11. Il ressort toutefois des pièces du dossier que M.A..., qui est célibataire et sans enfant à charge, a déclaré, au cours de l'entretien individuel du 8 novembre 2017 mentionné au point 6, n'être entré sur le territoire français que le 18 août 2017, soit à peine plus de six mois avant la date de l'arrêté en litige, et n'a alors aucunement fait état de circonstances particulières, tirées de sa situation personnelle, qui auraient justifié que sa demande d'asile soit examinée, à titre dérogatoire, par les autorités françaises. L'intéressé a, en effet, indiqué, lors de cet entretien, ne faire l'objet d'aucun suivi médical particulier et n'a fait état, pour toute attache sur le territoire français, que de la présence d'un cousin, dont il n'a pas précisé l'identité et dont il a indiqué ignorer l'adresse. S'il invoque les conditions difficiles qui auraient caractérisé son séjour en Libye, où il aurait été détenu, et son hospitalisation pour un état d'épuisement et de malnutrition en Italie, il ressort du compte-rendu de l'entretien individuel au cours duquel l'intéressé a été entendu le 8 novembre 2017 que celui-ci n'a alors aucunement fait état de ces circonstances, au soutien desquelles il n'apporte aucun élément, ni aucune précision. Dans ces conditions, pour estimer qu'il n'y avait pas lieu de mettre en oeuvre, à l'égard de M. A..., la disposition dérogatoire de l'article 17 du règlement (UE) n°604/2013, la préfète de la Seine-Maritime n'a commis d'erreur manifeste d'appréciation ni au regard de ces dispositions, ni au regard des conséquences de la décision sur la situation personnelle de l'intéressé.

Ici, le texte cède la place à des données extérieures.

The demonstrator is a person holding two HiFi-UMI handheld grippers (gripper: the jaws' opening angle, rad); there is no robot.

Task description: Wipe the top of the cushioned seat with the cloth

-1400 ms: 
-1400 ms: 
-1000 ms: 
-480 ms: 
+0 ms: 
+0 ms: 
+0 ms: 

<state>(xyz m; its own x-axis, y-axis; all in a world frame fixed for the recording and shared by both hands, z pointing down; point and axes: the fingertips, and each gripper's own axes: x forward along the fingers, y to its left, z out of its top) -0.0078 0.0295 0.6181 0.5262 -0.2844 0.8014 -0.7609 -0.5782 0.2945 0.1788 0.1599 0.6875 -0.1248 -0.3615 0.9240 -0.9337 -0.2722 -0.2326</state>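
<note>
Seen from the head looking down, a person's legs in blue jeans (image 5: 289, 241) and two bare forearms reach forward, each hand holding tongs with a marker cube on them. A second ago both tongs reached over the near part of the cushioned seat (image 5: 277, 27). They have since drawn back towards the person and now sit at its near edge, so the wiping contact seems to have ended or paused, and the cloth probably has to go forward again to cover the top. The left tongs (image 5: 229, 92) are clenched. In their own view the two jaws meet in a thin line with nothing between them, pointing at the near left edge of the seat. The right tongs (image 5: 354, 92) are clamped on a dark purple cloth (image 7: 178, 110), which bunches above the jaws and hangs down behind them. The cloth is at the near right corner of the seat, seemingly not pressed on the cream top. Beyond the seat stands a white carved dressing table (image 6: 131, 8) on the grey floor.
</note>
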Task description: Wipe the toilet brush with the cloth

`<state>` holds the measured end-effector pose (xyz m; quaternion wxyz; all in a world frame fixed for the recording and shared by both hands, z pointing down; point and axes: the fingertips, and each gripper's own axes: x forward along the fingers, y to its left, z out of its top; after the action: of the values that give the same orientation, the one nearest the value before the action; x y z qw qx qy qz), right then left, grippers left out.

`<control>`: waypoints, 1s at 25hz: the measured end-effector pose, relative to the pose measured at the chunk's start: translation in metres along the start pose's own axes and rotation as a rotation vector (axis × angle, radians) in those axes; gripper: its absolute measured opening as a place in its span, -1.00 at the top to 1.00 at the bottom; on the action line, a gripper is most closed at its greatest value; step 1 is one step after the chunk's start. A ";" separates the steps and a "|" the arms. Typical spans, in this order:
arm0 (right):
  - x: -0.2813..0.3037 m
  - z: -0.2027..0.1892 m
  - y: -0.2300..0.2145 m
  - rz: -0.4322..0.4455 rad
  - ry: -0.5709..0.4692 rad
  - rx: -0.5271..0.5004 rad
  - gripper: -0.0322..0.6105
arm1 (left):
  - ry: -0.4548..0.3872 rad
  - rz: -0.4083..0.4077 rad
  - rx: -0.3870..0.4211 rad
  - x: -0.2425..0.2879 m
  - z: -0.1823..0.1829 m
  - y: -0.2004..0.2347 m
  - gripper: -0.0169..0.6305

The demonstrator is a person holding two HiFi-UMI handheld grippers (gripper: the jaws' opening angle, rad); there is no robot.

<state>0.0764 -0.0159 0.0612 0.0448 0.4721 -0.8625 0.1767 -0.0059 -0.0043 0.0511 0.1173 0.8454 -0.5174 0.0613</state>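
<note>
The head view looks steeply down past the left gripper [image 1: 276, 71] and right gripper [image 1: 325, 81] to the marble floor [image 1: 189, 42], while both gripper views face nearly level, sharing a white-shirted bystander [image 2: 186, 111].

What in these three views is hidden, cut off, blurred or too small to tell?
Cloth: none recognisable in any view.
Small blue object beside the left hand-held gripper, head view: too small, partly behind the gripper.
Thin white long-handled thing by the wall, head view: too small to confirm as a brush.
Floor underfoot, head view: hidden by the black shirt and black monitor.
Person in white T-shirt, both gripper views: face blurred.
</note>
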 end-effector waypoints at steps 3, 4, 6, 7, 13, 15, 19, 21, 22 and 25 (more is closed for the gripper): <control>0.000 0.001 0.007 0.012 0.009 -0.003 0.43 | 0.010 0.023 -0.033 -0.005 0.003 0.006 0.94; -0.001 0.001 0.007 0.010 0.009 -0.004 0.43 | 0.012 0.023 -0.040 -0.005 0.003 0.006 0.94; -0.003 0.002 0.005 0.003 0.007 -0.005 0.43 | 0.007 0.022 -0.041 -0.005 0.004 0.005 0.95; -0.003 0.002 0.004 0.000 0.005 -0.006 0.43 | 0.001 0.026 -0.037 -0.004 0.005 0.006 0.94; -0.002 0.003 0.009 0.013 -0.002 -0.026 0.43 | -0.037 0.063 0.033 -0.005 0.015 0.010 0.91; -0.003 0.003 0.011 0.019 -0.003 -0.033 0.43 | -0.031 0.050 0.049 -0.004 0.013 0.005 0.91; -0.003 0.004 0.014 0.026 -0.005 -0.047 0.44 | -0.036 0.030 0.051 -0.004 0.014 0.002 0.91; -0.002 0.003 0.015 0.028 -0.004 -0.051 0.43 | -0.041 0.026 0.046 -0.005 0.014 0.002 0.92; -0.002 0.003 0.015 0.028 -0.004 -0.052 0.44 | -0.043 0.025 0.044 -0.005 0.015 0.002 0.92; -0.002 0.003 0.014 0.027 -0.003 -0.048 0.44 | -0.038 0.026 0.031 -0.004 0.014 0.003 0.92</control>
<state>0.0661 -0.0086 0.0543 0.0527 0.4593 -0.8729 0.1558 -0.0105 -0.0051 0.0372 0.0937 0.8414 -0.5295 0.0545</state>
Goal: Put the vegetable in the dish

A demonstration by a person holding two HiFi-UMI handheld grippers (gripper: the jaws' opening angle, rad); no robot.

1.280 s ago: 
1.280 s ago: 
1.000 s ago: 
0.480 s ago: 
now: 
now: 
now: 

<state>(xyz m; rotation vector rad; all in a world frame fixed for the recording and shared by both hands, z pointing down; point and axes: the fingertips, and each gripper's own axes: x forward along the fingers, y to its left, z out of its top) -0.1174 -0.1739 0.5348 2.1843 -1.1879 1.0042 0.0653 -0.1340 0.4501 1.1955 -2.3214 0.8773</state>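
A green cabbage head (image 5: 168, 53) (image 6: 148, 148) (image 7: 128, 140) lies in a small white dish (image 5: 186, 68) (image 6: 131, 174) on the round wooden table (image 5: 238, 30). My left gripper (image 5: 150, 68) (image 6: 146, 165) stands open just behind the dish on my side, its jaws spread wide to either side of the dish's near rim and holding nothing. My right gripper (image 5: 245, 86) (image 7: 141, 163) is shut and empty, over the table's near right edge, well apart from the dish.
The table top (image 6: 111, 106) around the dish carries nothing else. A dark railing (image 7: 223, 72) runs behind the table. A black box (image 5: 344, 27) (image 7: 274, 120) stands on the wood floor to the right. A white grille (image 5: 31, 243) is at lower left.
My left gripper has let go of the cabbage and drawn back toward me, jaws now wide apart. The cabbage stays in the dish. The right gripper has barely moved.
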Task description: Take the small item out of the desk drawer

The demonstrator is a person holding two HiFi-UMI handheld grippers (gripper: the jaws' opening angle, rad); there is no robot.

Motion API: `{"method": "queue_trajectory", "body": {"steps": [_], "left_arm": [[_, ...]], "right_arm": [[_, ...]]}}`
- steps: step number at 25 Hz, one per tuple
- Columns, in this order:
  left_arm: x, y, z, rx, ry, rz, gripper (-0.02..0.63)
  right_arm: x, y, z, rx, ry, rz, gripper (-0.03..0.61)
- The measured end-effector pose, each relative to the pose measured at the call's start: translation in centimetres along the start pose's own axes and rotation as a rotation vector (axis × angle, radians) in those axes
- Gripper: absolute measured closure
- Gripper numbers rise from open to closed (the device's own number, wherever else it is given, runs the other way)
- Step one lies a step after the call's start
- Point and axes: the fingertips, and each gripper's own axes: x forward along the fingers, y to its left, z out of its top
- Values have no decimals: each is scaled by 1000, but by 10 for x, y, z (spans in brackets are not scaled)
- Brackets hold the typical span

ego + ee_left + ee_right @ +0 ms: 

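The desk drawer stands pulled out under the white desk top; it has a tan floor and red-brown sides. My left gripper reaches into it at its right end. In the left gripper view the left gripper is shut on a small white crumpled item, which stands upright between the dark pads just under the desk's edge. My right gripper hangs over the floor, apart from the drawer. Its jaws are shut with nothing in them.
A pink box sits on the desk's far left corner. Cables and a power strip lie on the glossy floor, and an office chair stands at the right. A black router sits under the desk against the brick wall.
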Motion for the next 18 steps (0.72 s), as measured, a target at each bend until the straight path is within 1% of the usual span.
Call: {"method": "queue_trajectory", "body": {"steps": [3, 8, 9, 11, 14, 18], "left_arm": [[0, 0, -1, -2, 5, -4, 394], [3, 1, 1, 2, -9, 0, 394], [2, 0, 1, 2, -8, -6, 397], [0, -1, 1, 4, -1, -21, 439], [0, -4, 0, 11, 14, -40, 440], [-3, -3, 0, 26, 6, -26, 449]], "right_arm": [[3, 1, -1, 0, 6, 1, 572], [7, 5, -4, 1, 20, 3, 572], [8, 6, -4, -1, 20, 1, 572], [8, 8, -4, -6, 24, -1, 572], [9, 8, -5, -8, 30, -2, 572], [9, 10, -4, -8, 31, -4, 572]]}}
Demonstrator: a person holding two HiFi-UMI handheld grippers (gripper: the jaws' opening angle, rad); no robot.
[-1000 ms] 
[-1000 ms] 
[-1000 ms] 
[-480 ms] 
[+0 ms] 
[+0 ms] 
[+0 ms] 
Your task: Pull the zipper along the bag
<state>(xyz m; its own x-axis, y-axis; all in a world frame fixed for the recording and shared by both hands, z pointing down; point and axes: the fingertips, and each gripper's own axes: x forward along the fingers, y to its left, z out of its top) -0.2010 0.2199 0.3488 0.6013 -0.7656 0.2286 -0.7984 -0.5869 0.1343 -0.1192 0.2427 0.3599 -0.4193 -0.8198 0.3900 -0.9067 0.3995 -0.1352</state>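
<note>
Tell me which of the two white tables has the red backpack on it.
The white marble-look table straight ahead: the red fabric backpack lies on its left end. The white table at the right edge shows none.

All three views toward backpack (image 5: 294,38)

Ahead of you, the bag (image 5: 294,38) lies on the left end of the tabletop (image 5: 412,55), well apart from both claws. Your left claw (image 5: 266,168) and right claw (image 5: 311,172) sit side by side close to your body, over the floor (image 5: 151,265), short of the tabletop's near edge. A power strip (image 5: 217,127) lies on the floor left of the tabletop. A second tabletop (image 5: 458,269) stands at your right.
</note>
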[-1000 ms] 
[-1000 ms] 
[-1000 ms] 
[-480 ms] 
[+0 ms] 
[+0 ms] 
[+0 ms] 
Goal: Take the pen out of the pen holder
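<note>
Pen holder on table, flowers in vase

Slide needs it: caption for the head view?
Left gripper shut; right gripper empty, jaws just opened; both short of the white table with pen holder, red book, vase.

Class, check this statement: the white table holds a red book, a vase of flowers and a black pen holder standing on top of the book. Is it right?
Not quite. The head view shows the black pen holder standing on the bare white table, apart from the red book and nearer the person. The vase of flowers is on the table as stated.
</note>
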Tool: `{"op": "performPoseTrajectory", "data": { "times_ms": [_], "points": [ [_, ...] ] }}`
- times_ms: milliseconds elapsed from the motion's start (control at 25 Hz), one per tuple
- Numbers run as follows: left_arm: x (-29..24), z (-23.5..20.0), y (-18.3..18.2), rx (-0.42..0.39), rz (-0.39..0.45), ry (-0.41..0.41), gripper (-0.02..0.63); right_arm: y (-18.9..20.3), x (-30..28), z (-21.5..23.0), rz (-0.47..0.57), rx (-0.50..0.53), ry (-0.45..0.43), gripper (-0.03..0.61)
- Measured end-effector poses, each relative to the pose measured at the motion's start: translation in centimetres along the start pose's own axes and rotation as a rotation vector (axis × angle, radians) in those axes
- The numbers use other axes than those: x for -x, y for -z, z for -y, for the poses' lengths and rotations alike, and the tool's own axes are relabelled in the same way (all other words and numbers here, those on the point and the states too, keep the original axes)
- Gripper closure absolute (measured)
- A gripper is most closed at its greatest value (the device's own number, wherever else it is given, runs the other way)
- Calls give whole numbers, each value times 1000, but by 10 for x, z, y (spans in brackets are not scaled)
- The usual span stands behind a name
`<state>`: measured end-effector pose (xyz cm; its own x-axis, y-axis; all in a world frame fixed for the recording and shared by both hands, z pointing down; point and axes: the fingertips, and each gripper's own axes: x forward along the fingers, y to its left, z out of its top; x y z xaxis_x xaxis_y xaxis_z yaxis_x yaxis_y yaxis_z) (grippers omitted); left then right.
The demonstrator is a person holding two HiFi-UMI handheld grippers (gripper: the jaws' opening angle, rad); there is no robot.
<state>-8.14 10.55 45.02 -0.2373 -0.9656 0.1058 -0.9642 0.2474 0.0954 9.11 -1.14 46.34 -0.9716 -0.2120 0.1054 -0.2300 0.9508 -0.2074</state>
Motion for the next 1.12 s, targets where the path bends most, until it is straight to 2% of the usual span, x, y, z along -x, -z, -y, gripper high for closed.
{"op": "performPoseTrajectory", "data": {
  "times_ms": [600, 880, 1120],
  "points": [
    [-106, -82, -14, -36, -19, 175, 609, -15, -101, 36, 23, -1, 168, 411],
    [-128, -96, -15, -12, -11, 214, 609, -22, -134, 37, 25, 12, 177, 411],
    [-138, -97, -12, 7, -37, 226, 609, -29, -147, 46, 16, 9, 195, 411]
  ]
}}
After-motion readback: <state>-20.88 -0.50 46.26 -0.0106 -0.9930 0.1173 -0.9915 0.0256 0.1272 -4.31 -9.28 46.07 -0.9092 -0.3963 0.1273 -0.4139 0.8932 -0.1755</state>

12. Il résulte de tout ce qui précède que M. A...n'est pas fondé à soutenir que c'est à tort que, par le jugement du 6 février 2018, le magistrat désigné par le président du tribunal administratif de Rouen a rejeté sa demande. Ses conclusions à fin d'injonction assortie d'astreinte et celles qu'il présente au titre de l'article L. 761-1 du code de justice administrative doivent, par voie de conséquence, être rejetées.
DÉCIDE :
Article 1er : La requête de M. A...est rejetée.
Article 2 : Le présent arrêt sera notifié à M. B...A..., au ministre de l'intérieur.
Copie en sera transmise, pour information, à la préfète de la Seine-Maritime.